This is the home of KC Masterpiece BBQ sauce. We have the American Royal and Rodeos. 

We have a nice Museum and Observatories. We have Science City located at the old Train Station where that famous gun fight took place. (forgot the names) Lots of stuff for the children around here too. 

There is a nice beeplace down south of me. I'll have to check it out. It has a large observation hive inside. 

We have agriculture folks all around raising everything from Llamhas to minature cattle. 

The only thing we don't have are mountains or the ocean. 

I'd like to see more emphasis put on the plight of the honeybee in our state. There is concern but more education and a connection with other farmers and ranchers from beefarmers would make for a nice partnership.

Ya'll Come.


----------



## hoosierhiver (Feb 27, 2003)

well,i've got a great site for a party with plenty of room,stage,camping/parking fields,could even set up hives for demonstrations.as dave said,brown county is really nice.check out,otterfest.com,or kneadreggae.com to get an idea of what we have to work with(it's across the road from me).i'm all for it,no site/building rental,people can camp and keep it cheap if they want to.maybe october?,or spring so more people can plan ahead?if i get alot of positive feedback on this,i'd be happy to help with the logistics here,maybe someone else could arrange some speakers,promotion,etc..and i would of course give tours of local rocks in trees.


----------



## Guest (Aug 25, 2003)

You guys keep going, and figure out when and where.
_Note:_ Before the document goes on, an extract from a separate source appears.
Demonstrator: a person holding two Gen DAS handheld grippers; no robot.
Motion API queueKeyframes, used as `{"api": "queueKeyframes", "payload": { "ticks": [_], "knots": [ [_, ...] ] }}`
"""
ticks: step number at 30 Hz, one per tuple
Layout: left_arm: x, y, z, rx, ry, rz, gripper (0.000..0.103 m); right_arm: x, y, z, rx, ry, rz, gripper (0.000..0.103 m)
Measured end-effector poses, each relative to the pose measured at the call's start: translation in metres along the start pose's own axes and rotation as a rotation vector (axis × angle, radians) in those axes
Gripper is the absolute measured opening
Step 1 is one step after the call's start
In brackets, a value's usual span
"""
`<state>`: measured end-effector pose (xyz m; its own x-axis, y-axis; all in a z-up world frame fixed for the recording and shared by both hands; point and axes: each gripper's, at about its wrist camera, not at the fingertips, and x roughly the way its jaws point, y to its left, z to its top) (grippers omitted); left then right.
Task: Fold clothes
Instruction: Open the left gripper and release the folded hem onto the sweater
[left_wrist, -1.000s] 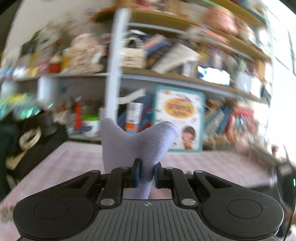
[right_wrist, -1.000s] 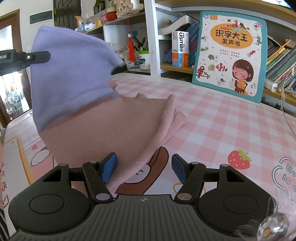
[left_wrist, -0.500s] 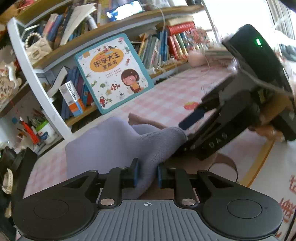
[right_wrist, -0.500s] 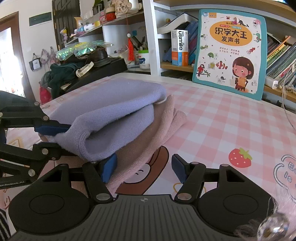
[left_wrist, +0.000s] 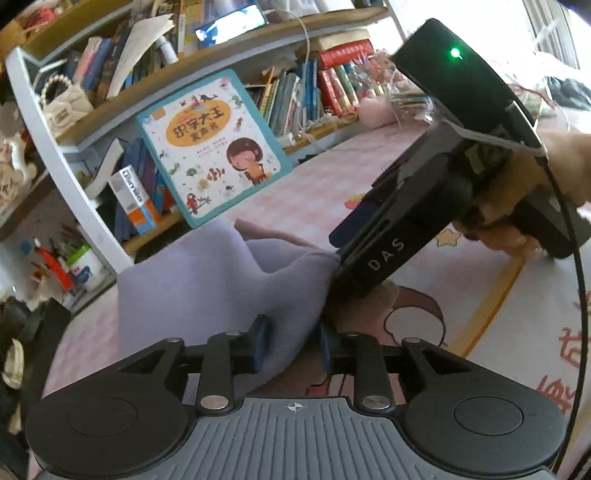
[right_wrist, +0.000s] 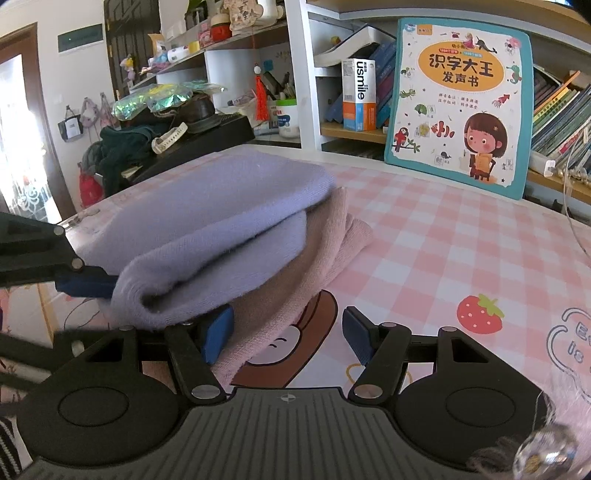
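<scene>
Two grippers meet at one folded garment. Left gripper (left_wrist: 291, 349), jaws opening, straddles the lavender fold (right_wrist: 221, 229) atop the pink layer (right_wrist: 325, 254). Right gripper (right_wrist: 288, 332) stands open over the pink hem near the tablecloth's (right_wrist: 443, 236) front edge.

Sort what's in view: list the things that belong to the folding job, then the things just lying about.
Job: lilac cloth; pink cloth; left gripper, opening around the lilac fold; right gripper, open.

Lying about: picture book; white carton; red tassel; checked table cover.
</scene>
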<state>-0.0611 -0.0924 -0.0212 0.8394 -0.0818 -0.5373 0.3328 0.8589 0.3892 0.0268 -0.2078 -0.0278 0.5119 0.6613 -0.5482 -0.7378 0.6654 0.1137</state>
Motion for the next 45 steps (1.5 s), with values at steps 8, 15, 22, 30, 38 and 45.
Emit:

I may not have a wife when I come home, from spending all our money. But if it is when in my power I'll Bee there!!!

N. Georgia is a nice place too









BB


----------



## Got Honey? (Oct 14, 2001)

I think it would be better, if we planned this thing on a weekend or in the summer when kids and teens (like me :^) can visit with out missing school. We could plan it for two days one for just socializing and getting to know the people we have talked to on the internet to answer our questions the Other for speakers and FGMO presentations and stuff like that. I'm more into the casual atmosphere where we all just mingle and talk about bees and other interests.

I really, really think we should do this we just have to plan it and stick to it until the end even if only a hundred people show up it would be worth it to me.

Joseph


----------



## Barry (Dec 28, 1999)

I'll certainly put some thought into this. It could be just a very informal gathering for one day at a nice location or more planned with some speakers and suppliers also. Summer meeting for sure, so all the younger beekeepers could attend.

Regards,
Barry


----------



## BULLSEYE BILL (Oct 2, 2002)

I think that smack dab in the middle of the country sounds good!
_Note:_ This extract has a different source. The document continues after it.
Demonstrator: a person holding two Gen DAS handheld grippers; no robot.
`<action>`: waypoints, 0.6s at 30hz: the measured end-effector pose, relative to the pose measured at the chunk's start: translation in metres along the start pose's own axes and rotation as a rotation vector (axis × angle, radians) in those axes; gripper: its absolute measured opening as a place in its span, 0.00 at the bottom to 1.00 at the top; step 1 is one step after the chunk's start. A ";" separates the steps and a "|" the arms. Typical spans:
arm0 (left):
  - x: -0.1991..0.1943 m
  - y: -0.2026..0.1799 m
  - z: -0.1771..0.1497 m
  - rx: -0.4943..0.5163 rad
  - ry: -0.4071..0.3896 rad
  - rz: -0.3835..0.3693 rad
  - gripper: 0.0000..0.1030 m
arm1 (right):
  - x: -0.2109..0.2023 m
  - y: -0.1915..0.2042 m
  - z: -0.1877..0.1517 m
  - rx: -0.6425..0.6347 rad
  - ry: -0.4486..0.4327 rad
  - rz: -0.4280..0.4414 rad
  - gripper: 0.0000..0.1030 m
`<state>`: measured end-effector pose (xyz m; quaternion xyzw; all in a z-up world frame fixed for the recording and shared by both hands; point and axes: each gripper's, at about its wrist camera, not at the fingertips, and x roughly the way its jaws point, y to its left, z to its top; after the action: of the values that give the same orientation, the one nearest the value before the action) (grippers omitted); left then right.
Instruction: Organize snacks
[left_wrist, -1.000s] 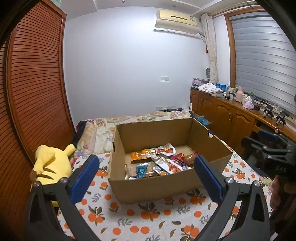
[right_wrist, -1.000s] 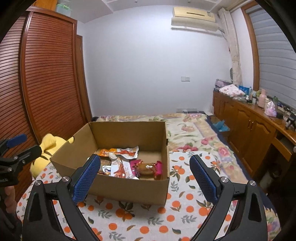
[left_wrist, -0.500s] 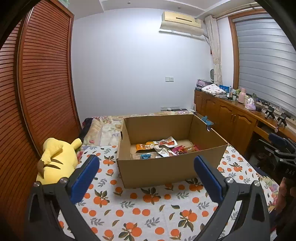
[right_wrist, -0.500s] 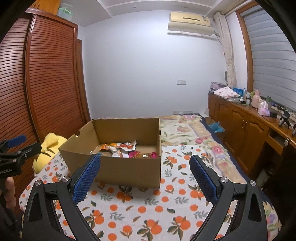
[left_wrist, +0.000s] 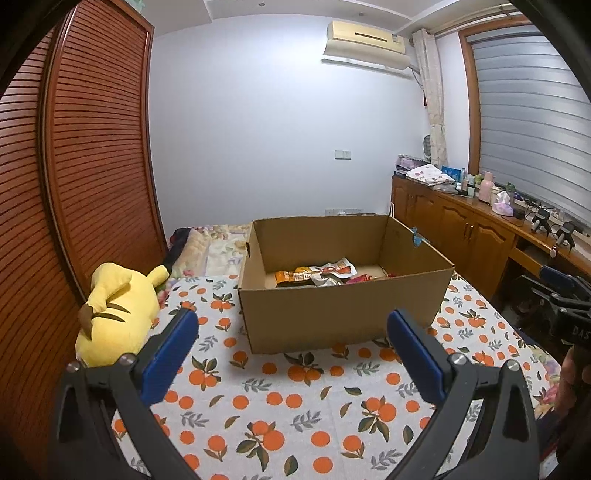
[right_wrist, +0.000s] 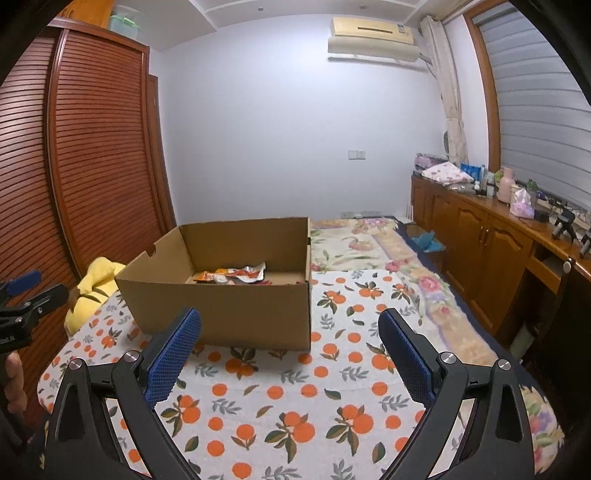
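An open cardboard box (left_wrist: 343, 314) (right_wrist: 236, 314) sits on a bed covered by an orange-print sheet (left_wrist: 295, 406) (right_wrist: 295, 406). Several snack packets (left_wrist: 317, 275) (right_wrist: 236, 275) lie on its floor, partly hidden by the near wall. My left gripper (left_wrist: 291, 343) is open and empty, held back from the box's front. My right gripper (right_wrist: 290, 345) is open and empty too, in front of the box's right corner. Each gripper shows at the edge of the other's view: the right one (left_wrist: 565, 295) and the left one (right_wrist: 26, 295).
A yellow plush toy (left_wrist: 118, 310) (right_wrist: 92, 284) lies left of the box by the slatted wardrobe (left_wrist: 74, 184). A wooden cabinet (right_wrist: 480, 251) with bottles and clutter runs along the right wall. A floral quilt (right_wrist: 369, 243) lies behind the box.
Both grippers have pulled back and sunk lower from the box, so it looks smaller and its near wall hides more of the snacks. Both stay open.
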<state>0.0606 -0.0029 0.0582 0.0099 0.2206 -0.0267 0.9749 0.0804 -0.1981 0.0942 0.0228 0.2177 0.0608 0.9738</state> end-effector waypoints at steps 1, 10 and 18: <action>0.001 0.000 0.000 -0.001 0.003 0.000 1.00 | 0.000 0.000 -0.001 -0.001 0.002 0.000 0.96; 0.006 0.000 -0.008 -0.008 0.015 0.005 1.00 | -0.002 0.005 -0.006 -0.030 -0.008 -0.013 0.96; 0.008 0.002 -0.010 -0.012 0.016 0.006 1.00 | -0.002 0.009 -0.007 -0.036 -0.010 -0.008 0.96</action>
<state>0.0635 -0.0009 0.0462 0.0048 0.2288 -0.0224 0.9732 0.0746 -0.1893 0.0898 0.0045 0.2119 0.0606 0.9754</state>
Thanks for inviting us Daisy!

Ima Packin


----------



## Daisy (Jul 24, 2003)

LOL BB, I checked back to this string because I forgot to mention the wagon trail rides. You can dress for the occasion or just come as you are for a near authentic wagon trail ride on covered wagons across the praire grass. Just like Ma and Pa LIttle House family. LOL

What I would appreciated about a group is an open attitude about our different practices. Keeping sect talk from becoming exclusionary. So to speak.....

We're all just doing the best we can, while being realistic and keeping a positive attitude.


----------



## idrisbee (Aug 5, 2003)

Hey are you forgetting you have someone(me) from Nigeria?.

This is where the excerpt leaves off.